Once every task has been assigned its latest possible starting time, then the greedy algorithm for task assignment begins. For the example, assume that there are two workers available. Then the tasks are assigned as follows:
- A and B are started first.
- F and E are next, but F should start before E since F requires more effort.
- C should be started before D.
- H is before I, and I is before G.
In short, tasks are sorted first by their topological order. Without violating the topological order, tasks are sorted by their start time, and for tasks with the same start time, the task that requires more effort is first.
This can be implemented with a priority queue that sorts based on task start time as the primary key, and task effort as the secondary key. Initially, only the starter tasks are added to the queue. As tasks are pulled from the queue, any tasks whose dependencies have been satisfied are added to the queue.

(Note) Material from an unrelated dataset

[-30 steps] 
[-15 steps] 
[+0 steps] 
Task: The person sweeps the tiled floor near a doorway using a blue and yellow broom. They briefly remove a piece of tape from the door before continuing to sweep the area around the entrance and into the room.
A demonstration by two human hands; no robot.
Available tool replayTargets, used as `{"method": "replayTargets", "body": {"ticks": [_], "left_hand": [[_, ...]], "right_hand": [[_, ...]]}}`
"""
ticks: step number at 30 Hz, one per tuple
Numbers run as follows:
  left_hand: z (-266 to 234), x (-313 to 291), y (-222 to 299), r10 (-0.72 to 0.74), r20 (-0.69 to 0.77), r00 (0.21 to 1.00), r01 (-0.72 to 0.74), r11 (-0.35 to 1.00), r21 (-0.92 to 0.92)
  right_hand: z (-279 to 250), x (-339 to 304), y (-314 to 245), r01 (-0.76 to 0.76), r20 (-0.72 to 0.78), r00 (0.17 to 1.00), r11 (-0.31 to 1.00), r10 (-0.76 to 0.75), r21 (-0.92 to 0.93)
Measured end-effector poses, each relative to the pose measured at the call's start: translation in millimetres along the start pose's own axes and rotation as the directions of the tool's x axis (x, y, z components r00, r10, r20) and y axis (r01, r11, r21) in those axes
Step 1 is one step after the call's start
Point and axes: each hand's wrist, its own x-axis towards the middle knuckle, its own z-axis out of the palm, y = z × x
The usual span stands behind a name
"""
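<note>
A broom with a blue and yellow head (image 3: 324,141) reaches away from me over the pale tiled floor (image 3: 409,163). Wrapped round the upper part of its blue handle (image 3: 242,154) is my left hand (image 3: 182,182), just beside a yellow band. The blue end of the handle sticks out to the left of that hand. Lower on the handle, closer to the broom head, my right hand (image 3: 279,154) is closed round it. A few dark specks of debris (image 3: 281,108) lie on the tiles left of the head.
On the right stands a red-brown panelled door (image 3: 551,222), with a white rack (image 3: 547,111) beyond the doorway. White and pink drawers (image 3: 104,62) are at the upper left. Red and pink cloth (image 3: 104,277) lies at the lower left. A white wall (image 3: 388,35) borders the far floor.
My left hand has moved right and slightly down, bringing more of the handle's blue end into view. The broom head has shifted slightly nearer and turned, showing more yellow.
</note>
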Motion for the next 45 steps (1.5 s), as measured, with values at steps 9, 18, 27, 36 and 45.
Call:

The final task assignments for the example are:
Worker ID | Task | Start Time | End Time |
---|---|---|---|
1 | A | 0 | 2 |
2 | B | 0 | 1 |
2 | F | 1 | 5 |
1 | E | 2 | 5 |
2 | C | 5 | 9 |
1 | D | 5 | 6 |
1 | H | 6 | 10 |
2 | I | 9 | 12 |
1 | G | 10 | 12 |
Note that this is an optimal solution for the example. Both workers finish at time 12. The total amount of effort for the tasks is 24, divided between 2 workers, giving 12 effort from each worker.